Keep Watching the Skies! nº 54, juillet 2006

Éditorial : n'allez pas croire

par Pascal J. Thomas

La vie offre aux patrons de fanzines de petites satisfactions. Découvrir qu'il existe un éditeur qui a choisi de s'appeler les Empêcheurs de penser en rond en est une. Recevoir gratuitement un livre qu'ils ont édité en est une plus insigne encore. Que le livre soit signé François Rouiller, humoriste, homme apprécié de tous, fin connaisseur de la S.-F., et c'est le bonheur : 100 mots pour voyager en Science-Fiction est un recueil d'articles courts sur… des idées ponctuelles plutôt que des thèmes, des réflexions inspirées par un livre, un film ou une BD plutôt que des critiques en bonne et due forme. J'y ai commis quelques incursions, et on y reviendra certainement dans les pages de KWS : le ton de ce livre est celui auquel je vise dans mes éditoriaux, et auquel j'ose espérer que certains de nos contributeurs savent parvenir.

Bonheur plus mitigé que celui de recevoir, quelques jours après, un deuxième exemplaire du même livre ! Euh, merci, merci, mais vous êtes sûrs que..? On se dit qu'un petit cadeau pour l'innombrable staff de la revue (et leurs familles), on se dit que l'attachée de presse tient beaucoup à un papier chez nous, leader d'opinion.

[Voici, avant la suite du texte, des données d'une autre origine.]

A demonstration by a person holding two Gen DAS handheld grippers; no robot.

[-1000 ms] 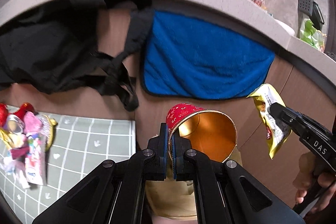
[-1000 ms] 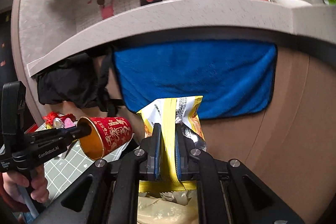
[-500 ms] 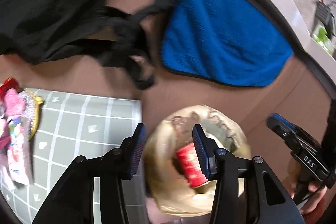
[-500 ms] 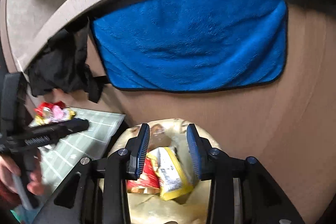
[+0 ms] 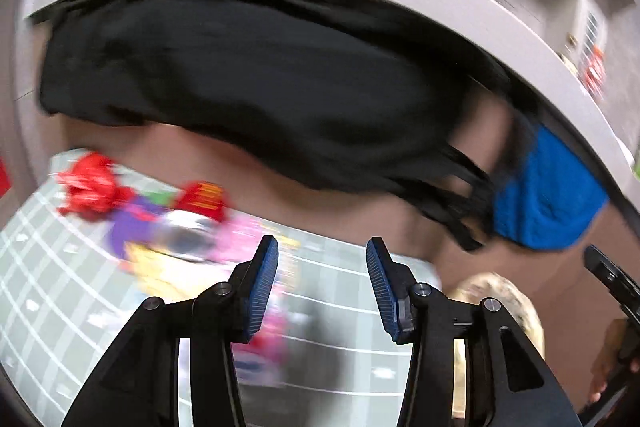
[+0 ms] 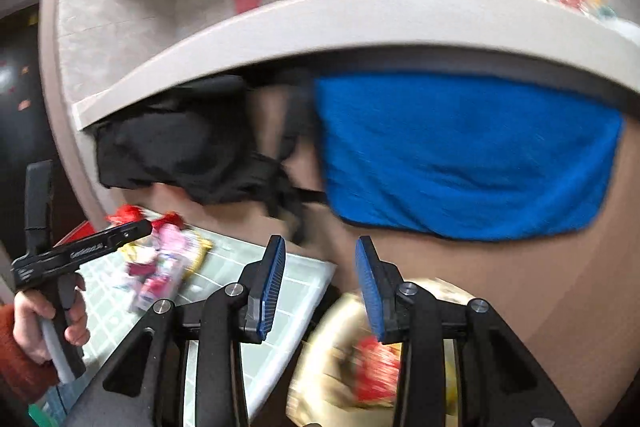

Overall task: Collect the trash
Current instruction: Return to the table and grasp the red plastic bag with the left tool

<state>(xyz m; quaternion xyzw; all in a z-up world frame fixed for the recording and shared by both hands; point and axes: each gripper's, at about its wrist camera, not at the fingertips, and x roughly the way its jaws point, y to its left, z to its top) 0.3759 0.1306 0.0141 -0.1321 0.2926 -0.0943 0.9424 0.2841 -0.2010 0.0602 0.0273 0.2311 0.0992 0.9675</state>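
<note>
My left gripper point(image 5: 322, 279) is open and holds nothing. It hangs over a green checked mat point(image 5: 60, 307), just right of a blurred pile of red, pink, purple and yellow wrappers point(image 5: 160, 227). My right gripper point(image 6: 320, 283) is also open and empty, above the mat's right edge point(image 6: 312, 275). Below it to the right, a tan trash bag point(image 6: 332, 359) gapes with the red cup point(image 6: 372, 367) inside. The bag point(image 5: 500, 299) also shows at the lower right of the left wrist view. The left gripper point(image 6: 144, 229) pokes in over the wrappers point(image 6: 164, 259).
A black cloth point(image 5: 260, 79) and a blue towel point(image 6: 460, 155) hang from the pale counter edge point(image 6: 360, 7) over a brown cabinet front. A hand in a rust sleeve point(image 6: 44, 323) grips the left tool. The right gripper's tip point(image 5: 596, 259) shows at the far right.
Both grippers opened; the red cup and the yellow snack packet fell into the bag. The left gripper swung left toward the wrapper pile. The right gripper also shifted left and looks higher.
</note>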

On se dit qu'une main négligente n'a pas coché notre adresse dans une liste quelconque — je ne ris pas : ça m'arrive aussi, plus souvent qu'à mon tour…

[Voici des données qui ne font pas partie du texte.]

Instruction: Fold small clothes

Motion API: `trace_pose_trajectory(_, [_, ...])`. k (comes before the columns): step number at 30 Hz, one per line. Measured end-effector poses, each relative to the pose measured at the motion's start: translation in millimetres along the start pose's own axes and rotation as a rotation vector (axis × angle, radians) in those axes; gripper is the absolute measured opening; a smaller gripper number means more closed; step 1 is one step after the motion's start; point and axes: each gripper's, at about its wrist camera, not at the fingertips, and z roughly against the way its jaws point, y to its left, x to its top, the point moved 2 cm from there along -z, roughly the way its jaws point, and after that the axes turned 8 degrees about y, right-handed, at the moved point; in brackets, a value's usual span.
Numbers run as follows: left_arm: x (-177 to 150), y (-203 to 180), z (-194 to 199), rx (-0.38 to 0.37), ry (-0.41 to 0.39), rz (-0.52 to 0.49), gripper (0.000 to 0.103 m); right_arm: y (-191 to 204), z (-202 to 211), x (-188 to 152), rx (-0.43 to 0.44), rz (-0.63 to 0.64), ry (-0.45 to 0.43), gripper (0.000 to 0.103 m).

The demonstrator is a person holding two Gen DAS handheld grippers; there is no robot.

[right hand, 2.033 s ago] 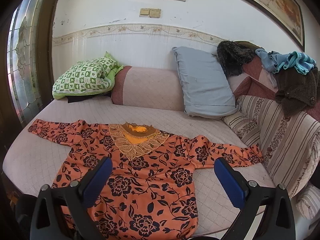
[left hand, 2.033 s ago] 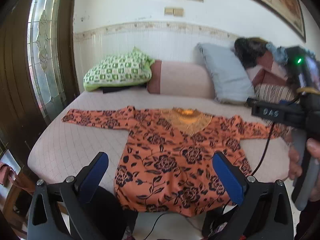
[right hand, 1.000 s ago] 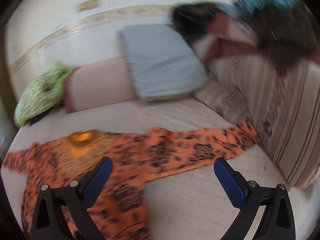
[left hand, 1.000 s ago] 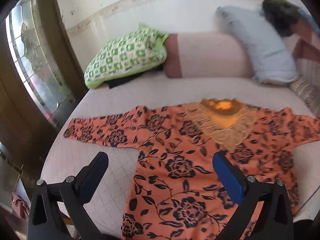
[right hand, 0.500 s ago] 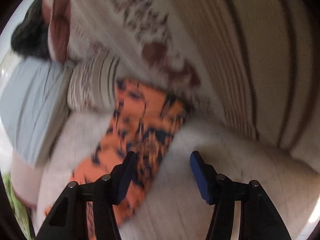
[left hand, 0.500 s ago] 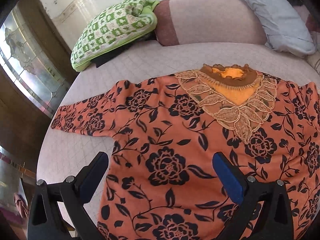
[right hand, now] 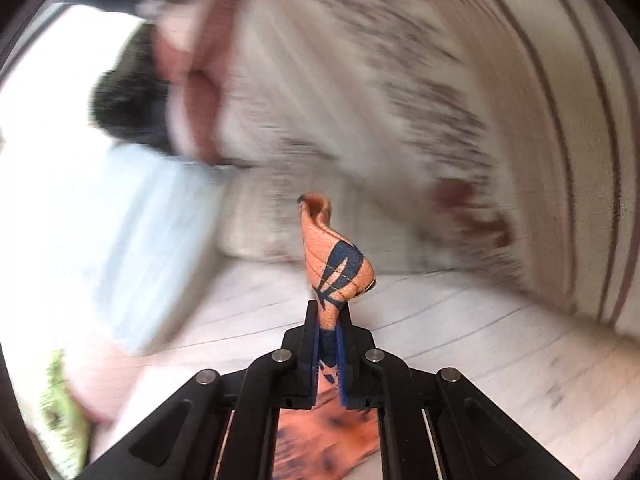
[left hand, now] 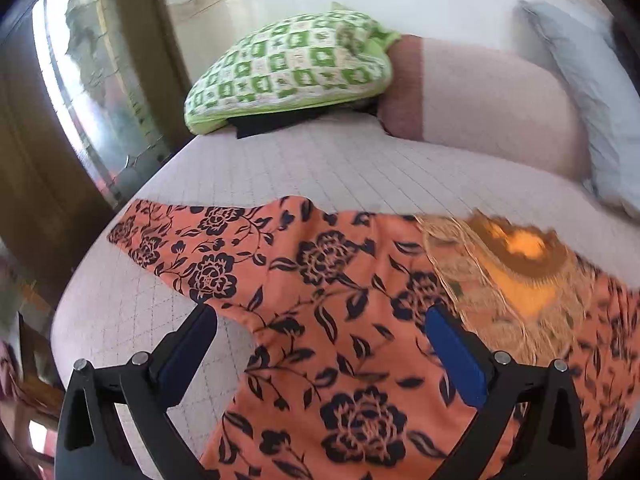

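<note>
An orange blouse (left hand: 340,312) with black flowers and a gold lace collar lies spread flat on the pale quilted daybed (left hand: 304,164). Its left sleeve (left hand: 192,240) stretches out toward the bed's left edge. My left gripper (left hand: 320,344) is open and hovers low over the blouse by the left armpit, holding nothing. My right gripper (right hand: 328,320) is shut on the end of the blouse's right sleeve (right hand: 334,256), which sticks up past the fingertips, lifted off the bed. That view is motion-blurred.
A green checked pillow (left hand: 288,76) and a pink bolster (left hand: 480,96) lie at the back. A grey pillow (left hand: 592,92) leans at the right. A striped cushion (right hand: 460,100) stands close behind the right gripper. A glass door (left hand: 92,80) is at the left.
My right gripper has closed on the cuff of the right sleeve and lifted it. My left gripper has swung left and lower, toward the left sleeve and armpit.
</note>
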Motion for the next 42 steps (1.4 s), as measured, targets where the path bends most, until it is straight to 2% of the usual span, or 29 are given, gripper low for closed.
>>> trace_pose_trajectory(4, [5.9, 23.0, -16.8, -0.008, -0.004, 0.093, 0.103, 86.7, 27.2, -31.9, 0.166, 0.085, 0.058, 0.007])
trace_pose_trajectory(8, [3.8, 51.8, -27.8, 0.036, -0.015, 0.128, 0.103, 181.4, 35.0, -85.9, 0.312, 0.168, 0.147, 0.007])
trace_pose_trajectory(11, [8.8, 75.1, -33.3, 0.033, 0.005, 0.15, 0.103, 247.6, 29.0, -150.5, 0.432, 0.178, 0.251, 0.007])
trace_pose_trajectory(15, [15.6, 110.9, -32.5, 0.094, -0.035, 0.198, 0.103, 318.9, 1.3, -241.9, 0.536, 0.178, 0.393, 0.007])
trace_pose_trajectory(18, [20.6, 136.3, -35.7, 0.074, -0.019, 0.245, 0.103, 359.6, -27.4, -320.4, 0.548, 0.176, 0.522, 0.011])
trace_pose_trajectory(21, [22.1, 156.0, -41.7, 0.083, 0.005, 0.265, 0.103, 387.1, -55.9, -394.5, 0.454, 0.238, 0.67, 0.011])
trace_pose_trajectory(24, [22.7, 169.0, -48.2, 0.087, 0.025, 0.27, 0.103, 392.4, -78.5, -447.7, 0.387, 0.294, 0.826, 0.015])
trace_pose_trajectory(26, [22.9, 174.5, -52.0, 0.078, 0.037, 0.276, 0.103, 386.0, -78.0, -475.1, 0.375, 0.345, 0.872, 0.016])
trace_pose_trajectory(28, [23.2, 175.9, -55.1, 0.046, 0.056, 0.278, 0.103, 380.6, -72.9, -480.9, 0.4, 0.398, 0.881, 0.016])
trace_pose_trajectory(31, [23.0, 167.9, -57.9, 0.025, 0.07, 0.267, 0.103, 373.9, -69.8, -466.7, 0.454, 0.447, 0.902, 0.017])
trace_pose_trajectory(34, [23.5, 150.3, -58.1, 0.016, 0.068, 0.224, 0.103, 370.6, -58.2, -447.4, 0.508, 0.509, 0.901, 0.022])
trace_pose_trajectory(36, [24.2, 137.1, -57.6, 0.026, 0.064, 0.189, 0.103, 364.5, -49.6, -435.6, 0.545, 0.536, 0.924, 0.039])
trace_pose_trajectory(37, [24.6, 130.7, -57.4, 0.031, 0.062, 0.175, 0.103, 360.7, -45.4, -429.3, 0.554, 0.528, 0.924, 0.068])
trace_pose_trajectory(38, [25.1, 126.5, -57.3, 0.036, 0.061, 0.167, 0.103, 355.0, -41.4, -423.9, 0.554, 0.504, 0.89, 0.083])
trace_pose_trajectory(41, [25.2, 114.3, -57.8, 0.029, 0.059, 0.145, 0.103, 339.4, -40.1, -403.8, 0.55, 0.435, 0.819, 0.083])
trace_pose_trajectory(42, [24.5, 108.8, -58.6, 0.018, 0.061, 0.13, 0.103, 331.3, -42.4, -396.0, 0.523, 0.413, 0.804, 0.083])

On se dit surtout que l'importance d'une chronique dans KWS est sans doute surestimée. L'autre jour, je reçois ainsi deux livres d'un nouvel éditeur, tout aussi inconnu de moi — mais que connais-je, finalement ? —, le Navire en pleine ville. Superbe logo : un paquebot échoué dans les H.L.M. Ils font de la littérature pour la jeunesse, et le premier volume de la collection "Sous le vent" — semble-t-il —, l'Héritier du Tigre par Irène Delse, se réclame de la Fantasy. Prometteur ? On espère. On admire surtout l'énergie des gens qui lancent un nouvel éditeur à Saint Hippolyte du Fort, dans le Gard (avec, certes, le soutien de la région Languedoc Roussillon — qui ne doit pas être si facile à obtenir, quand on connaît le caractère de son président). On leur souhaite longue vie et prospérité.

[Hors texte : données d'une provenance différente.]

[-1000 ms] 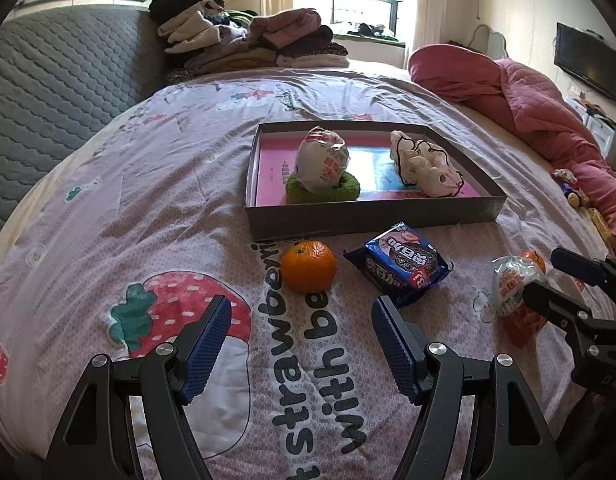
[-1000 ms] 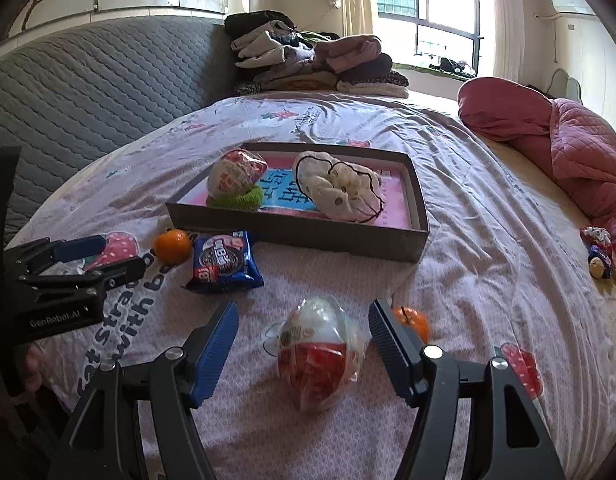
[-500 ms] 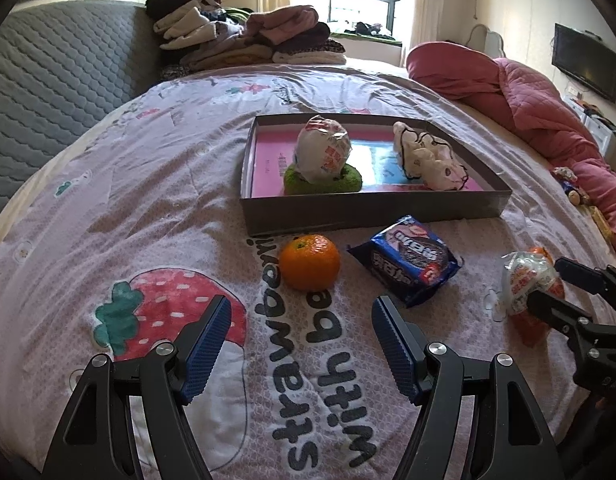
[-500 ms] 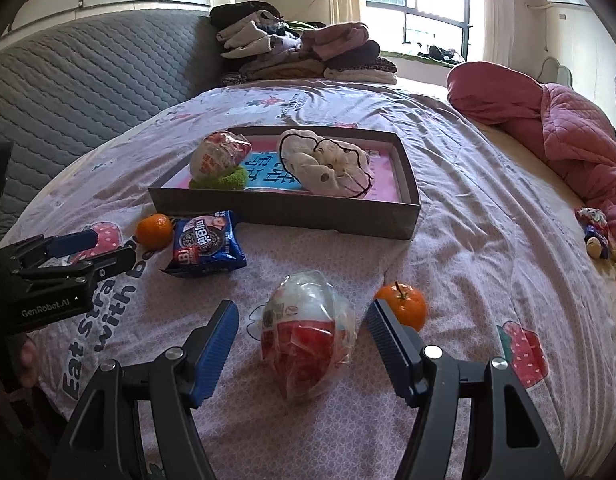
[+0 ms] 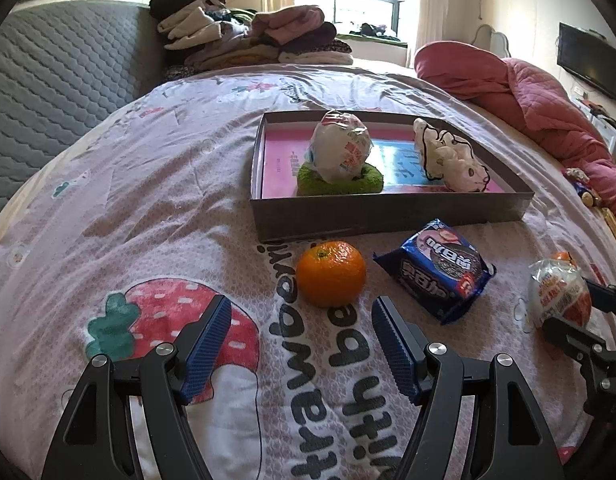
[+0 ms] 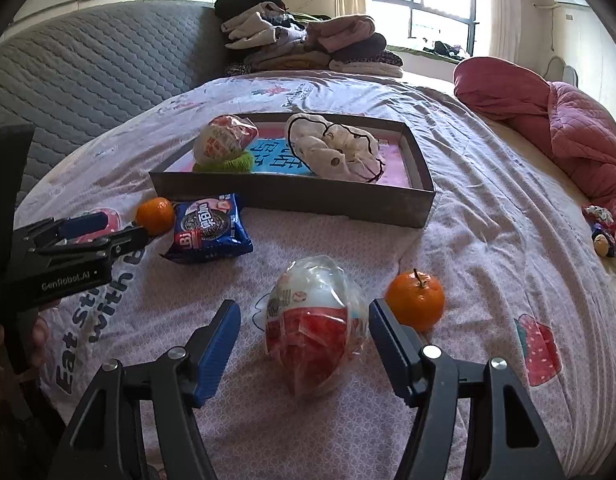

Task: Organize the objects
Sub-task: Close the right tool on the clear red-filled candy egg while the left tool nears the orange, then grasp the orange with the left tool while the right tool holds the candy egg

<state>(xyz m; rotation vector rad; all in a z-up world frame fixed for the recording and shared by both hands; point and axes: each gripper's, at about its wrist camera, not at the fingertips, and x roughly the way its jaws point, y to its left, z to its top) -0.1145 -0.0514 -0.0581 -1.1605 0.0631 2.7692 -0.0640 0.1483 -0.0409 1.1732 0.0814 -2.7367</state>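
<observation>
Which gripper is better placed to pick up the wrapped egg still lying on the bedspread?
Right. The right gripper already straddles the wrapped egg, jaws closing but pads not yet touching. The left gripper sits open just short of the orange, off to the egg's side.

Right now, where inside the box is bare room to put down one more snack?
Inside the box, the pink floor is bare left of the green ring that holds a wrapped egg, along the left wall. A narrower blue strip is free between that ring and the white plush. The right side is crowded by the plush.
</observation>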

Ce qui me surprend, c'est d'avoir reçu, non seulement un second livre (C'est l'Inuit qui gardera le souvenir du Blanc par Lilian Bathelot), mais un message plein de sollicitude de l'attachée de presse sur mon répondeur (situé bien entendu dans le dédale des bureaux de la multinationale KWS, au trentième étage d'une tour de bureaux dans les environs de Toulouse, comme vous l'aviez deviné).

Oui, oui, je l'ai reçu le livre, manque le temps pour le lire, ou même répondre à tous les coups de téléphone. Mais n'allez pas croire que le moindre article de KWS ait pu, un jour, faire vendre ne serait-ce que la moitié d'un livre. Nous écrivons pour le plaisir, et peut-être savons-nous faire partager le plaisir de la lecture ; mais j'ai bien peur qu'entre le temps que me prend la confection du KWS papier, et le temps pour qu'il trouve finalement la majeure partie de ses lecteurs sur le site de Quarante-Deux, il ne s'écoute suffisamment de temps pour que le livre moyen soit déjà retiré du commerce. Même Cathy Martin, héroïne célèbre du stock infini, a dû céder aux grossières insistances des nouveaux patrons de la libraire où elle travaille, et renvoyer une bonne partie des livres qui faisaient l'exceptionnelle richesse de choix de son rayon. Que la gloire promise à un livre par les louanges (ou l'étrillage) qu'il puisse recevoir au paradis électronique de Quarante-Deux soit immense, je n'en disconviens pas ; mais le paradis succède à la mort, et je doute que cette gloire-là réponde aux préoccupations plus immédiates de nos amies attachées de presse.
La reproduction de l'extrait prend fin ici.